Consider, also, that events cannot get insurance for COVID cancellations.
Such a position could result in financial ruin for the show society.
And then consider the nightmare scenario of the premier clicking his fingers and shutting the event down midway - because of a single case in Melbourne. Mayhem would follow.
No, it is not surprising the COVID-cancellation snowball has rolled into Warrnambool.
And while this happens - the premier handballs Western Australia our biggest sporting event for the year, the AFL grand final.
Strange how WA bans everyone from entering the McGowan fiefdom of WA. All except footballers, that is.
For some reason I keep forgetting we're all in this together.
Bev McArthur, Western Victoria MP
What a mess we are in
There is no excuse for 'chairman' Dan Andrews extending the lockdown in western Victoria where there are no active cases of COVID-19.
Our children are missing vital class learning and social time. Instead they are staring at four walls and computer screens.
This is no way for students to learn and develop.
A walk down Warrnambool's Liebig Street says it all: businesses closed and going broke fast.
I feel for those businesses and their staff - being thrown out of work by Dan Andrews, with no COVID-19 in the region.
There are three reasons why Andrews can suspend Parliament and keep in place the emergency powers that allow him to impose whatever restrictions he likes, while hiding behind state health officials who tell him what to do.
He was given this open-ended authority by three MLCs: the Greens' Samantha Ratnam, the Reason Party's Fiona Patten, and our own Upper House MLC, Andy Meddick.
These three MLCs should be held accountable for this mess we are in.
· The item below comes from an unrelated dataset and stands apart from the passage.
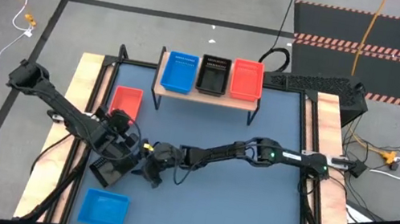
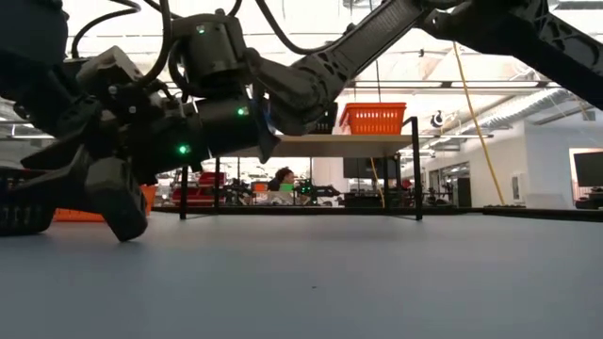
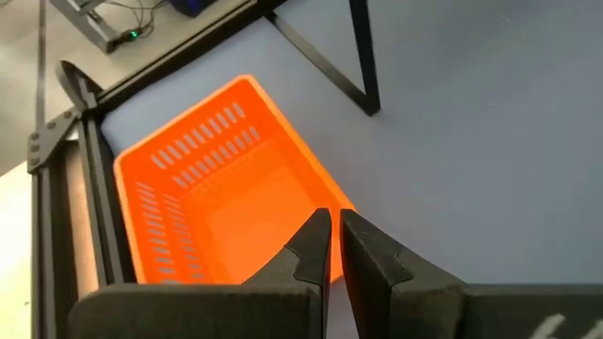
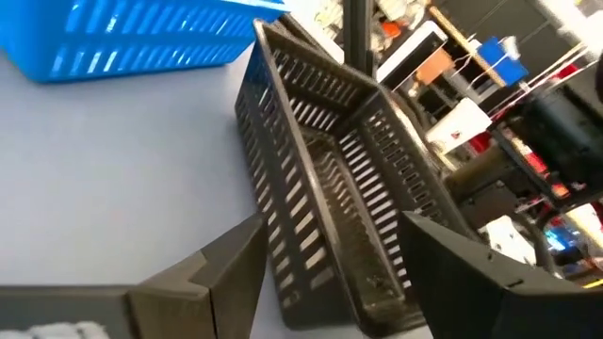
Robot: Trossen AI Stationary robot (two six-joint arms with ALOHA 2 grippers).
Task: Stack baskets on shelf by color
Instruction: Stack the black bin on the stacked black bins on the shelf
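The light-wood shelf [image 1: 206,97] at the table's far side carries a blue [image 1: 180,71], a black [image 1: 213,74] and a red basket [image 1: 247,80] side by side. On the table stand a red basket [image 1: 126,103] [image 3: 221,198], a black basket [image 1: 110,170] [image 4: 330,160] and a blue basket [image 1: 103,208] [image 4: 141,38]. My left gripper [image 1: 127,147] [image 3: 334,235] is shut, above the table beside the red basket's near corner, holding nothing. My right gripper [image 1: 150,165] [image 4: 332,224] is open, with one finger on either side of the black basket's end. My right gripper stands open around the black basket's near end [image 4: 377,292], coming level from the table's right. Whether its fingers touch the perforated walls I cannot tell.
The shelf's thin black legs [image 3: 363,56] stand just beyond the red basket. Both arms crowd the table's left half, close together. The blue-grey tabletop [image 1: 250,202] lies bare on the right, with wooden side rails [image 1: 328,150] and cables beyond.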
Andy Meddick should be held accountable for our children not being at school, and businesses being closed and going broke.
He should be held accountable for every job that is lost, because behind every job is a person who has to eat and pay bills!
While your jobs, your income and your children's education is not important, Andrews, Meddick, Ratnam and Patten have given themselves a tidy pay rise with your taxpayer money. Open our schools and our businesses now, premier!
James Taylor, Framlingham
Here's what needs to happen
Eighteen refugee support groups from across Victoria met this week and developed the following resolution in response to recent events in Afghanistan.
The groups are calling for five major actions to support vulnerable people in Afghanistan and to assist distressed Afghanis in Australia who have families trapped there:
- Ask the government to provide permanent protection for all refugees from Afghanistan who are currently on temporary protection visas
- Ask that refugees from Afghanistan can apply to bring their families to safety in Australia
- Seek a special humanitarian intake of 20,000 of the most vulnerable people in Afghanistan, in addition to current humanitarian intake
- Ask the government to lift the ban on resettlement of refugees currently in Indonesia to Australia through the UNHCR
- Work with our international partners to pressure the Taliban to take genuine steps toward peace and reconciliation.
Rural Australians for Refugees, Warrnambool
Years ago all storm water in central Warrnambool ran into a deep gutter along the west side of Japan Street from Lava to Koroit streets where it entered a large tunnel which is still there and, hence, right through to the flume and emptied out into the ocean in a heavy storm.
As kids, we walked through this to the flume - it still exists.
By simply installing culverts for one block in the old gutter on the west side of Japan Street and rebuild the old flume buried under the sand, it would no doubt fix the ongoing problem.